Data to use START

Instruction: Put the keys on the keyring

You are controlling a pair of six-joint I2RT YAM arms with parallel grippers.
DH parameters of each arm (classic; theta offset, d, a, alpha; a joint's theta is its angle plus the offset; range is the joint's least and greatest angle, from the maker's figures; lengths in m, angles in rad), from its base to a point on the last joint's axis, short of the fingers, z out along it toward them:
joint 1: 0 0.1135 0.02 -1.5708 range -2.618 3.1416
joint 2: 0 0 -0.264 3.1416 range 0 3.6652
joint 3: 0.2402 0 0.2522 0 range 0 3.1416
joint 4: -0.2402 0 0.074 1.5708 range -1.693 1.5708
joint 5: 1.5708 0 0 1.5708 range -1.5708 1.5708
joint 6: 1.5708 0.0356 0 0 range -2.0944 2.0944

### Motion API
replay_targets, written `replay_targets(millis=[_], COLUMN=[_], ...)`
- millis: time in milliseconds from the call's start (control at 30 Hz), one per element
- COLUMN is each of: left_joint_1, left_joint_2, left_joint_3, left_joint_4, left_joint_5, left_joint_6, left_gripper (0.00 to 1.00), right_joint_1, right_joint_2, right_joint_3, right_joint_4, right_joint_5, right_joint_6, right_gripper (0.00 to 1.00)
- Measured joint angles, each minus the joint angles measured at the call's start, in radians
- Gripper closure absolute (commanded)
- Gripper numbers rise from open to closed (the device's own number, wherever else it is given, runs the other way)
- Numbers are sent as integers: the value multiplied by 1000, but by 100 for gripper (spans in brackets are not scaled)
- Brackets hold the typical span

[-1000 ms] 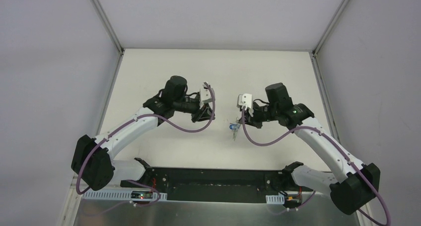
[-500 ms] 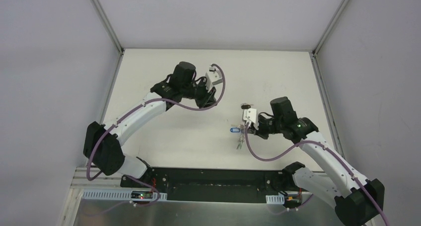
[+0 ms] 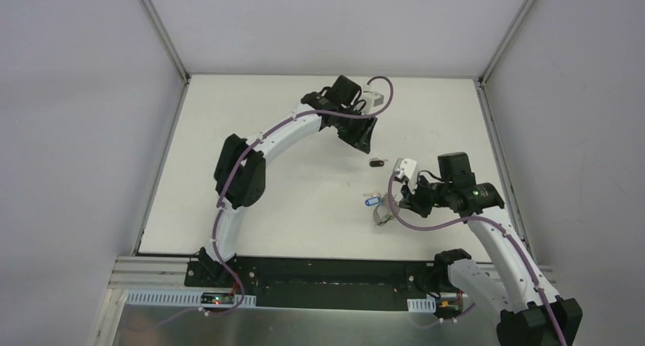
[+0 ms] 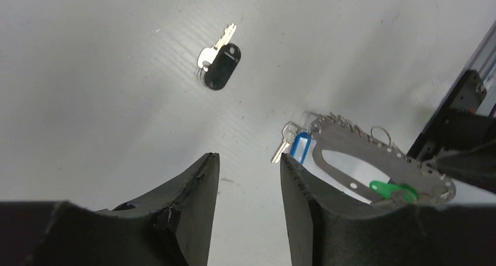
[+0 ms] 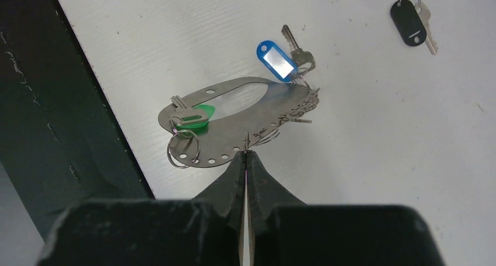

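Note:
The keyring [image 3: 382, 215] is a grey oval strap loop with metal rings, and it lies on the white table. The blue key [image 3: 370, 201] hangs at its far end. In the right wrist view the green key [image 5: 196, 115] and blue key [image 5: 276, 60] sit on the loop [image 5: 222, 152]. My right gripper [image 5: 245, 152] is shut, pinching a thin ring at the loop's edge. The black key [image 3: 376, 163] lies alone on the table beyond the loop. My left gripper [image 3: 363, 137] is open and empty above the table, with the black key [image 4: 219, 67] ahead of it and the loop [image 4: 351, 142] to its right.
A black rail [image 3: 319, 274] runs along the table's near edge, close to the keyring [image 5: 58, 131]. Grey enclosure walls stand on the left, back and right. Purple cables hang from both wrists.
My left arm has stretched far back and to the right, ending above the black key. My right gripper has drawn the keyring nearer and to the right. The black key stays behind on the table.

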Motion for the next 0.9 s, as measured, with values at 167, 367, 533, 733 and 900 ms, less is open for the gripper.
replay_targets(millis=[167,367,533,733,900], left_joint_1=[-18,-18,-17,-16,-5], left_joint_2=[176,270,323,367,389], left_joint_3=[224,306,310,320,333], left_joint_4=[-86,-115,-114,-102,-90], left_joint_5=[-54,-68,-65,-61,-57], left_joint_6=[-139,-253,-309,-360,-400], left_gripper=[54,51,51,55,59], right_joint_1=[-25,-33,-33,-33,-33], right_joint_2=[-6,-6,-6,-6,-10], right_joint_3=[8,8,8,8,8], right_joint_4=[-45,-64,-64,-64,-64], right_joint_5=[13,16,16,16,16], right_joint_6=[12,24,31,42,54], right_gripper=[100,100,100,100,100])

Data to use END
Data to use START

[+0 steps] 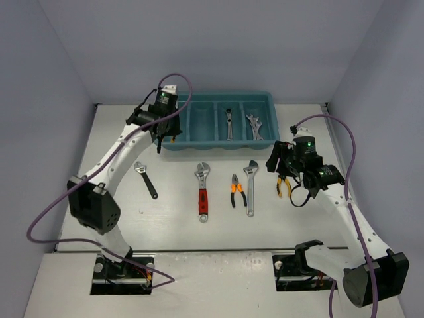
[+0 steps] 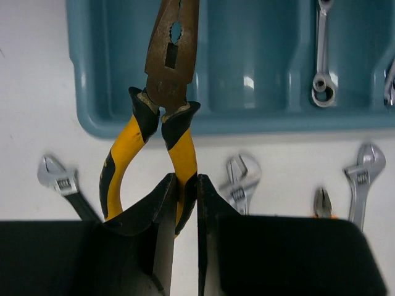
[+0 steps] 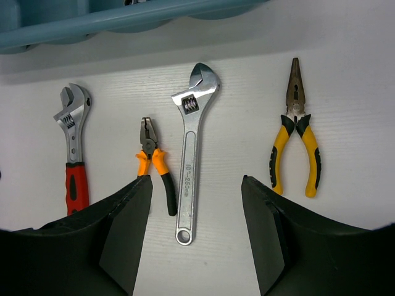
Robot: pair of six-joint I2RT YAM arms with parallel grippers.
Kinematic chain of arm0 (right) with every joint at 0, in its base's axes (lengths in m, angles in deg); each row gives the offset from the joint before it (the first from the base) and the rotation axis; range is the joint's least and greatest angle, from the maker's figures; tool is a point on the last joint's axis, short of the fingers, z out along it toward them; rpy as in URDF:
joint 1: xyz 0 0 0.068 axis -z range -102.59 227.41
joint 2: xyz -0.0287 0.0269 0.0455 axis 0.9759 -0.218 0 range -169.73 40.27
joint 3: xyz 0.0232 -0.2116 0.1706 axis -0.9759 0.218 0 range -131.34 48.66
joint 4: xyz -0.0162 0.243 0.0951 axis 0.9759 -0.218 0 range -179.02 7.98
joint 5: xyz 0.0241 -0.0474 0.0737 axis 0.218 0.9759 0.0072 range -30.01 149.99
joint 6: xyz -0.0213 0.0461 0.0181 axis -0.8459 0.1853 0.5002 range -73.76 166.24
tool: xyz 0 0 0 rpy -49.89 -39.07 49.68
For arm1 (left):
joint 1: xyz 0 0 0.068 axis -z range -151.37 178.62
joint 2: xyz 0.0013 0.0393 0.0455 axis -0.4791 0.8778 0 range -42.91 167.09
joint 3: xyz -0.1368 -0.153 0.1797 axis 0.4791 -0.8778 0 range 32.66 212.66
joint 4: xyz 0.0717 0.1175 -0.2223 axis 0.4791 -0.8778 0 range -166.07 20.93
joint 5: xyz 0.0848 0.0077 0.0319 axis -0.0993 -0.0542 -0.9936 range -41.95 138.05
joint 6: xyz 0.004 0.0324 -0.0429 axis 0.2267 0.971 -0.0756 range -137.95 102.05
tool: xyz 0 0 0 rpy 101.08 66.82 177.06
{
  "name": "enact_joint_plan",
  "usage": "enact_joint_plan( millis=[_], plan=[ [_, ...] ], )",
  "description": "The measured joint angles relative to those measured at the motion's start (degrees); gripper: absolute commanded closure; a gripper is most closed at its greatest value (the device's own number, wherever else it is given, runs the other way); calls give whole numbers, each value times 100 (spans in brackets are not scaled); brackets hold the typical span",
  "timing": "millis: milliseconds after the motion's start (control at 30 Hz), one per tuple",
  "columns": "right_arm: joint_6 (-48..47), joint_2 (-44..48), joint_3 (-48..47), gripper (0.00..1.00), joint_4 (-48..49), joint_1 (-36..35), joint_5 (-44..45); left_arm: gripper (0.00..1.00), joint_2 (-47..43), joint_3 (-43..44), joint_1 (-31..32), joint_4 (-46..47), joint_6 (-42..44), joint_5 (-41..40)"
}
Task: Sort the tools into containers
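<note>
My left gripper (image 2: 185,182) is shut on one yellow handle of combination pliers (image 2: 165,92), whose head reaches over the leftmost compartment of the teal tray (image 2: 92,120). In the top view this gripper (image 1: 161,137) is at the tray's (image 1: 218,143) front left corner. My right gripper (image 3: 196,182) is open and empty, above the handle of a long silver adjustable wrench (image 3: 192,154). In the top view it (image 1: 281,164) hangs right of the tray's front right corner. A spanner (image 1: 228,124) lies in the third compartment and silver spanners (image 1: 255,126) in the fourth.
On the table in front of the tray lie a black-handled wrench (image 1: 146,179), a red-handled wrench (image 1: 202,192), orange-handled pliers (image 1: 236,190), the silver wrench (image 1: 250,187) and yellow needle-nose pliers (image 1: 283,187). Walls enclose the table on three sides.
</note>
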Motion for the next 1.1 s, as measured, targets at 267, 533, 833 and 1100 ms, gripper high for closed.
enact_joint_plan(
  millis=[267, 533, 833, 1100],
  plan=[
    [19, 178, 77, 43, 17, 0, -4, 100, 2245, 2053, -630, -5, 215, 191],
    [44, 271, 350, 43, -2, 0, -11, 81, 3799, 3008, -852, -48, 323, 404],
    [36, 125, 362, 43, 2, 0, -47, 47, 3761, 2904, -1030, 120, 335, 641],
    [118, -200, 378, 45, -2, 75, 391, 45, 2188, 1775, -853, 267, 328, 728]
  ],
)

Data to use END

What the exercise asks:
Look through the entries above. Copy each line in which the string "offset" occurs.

Answer box:
DH parameters of each arm (classic; theta offset, d, a, alpha; a joint's theta is its angle plus the offset; range is the joint's least and greatest angle, from the maker's figures; lengths in m, angles in rad), from its base to a point on the last joint's axis, short of the fingers, z out along it toward them:
Kinematic chain of arm0 (right) with every joint at 0, in its base's axes (lengths in m, angles in deg); each row gives the offset from the joint before it (the first from the base) and the rotation axis; range is the joint's least and greatest angle, from the maker's figures; tool is a point on the last joint's axis, short of the fingers, z out along it toward them; rpy as in URDF:

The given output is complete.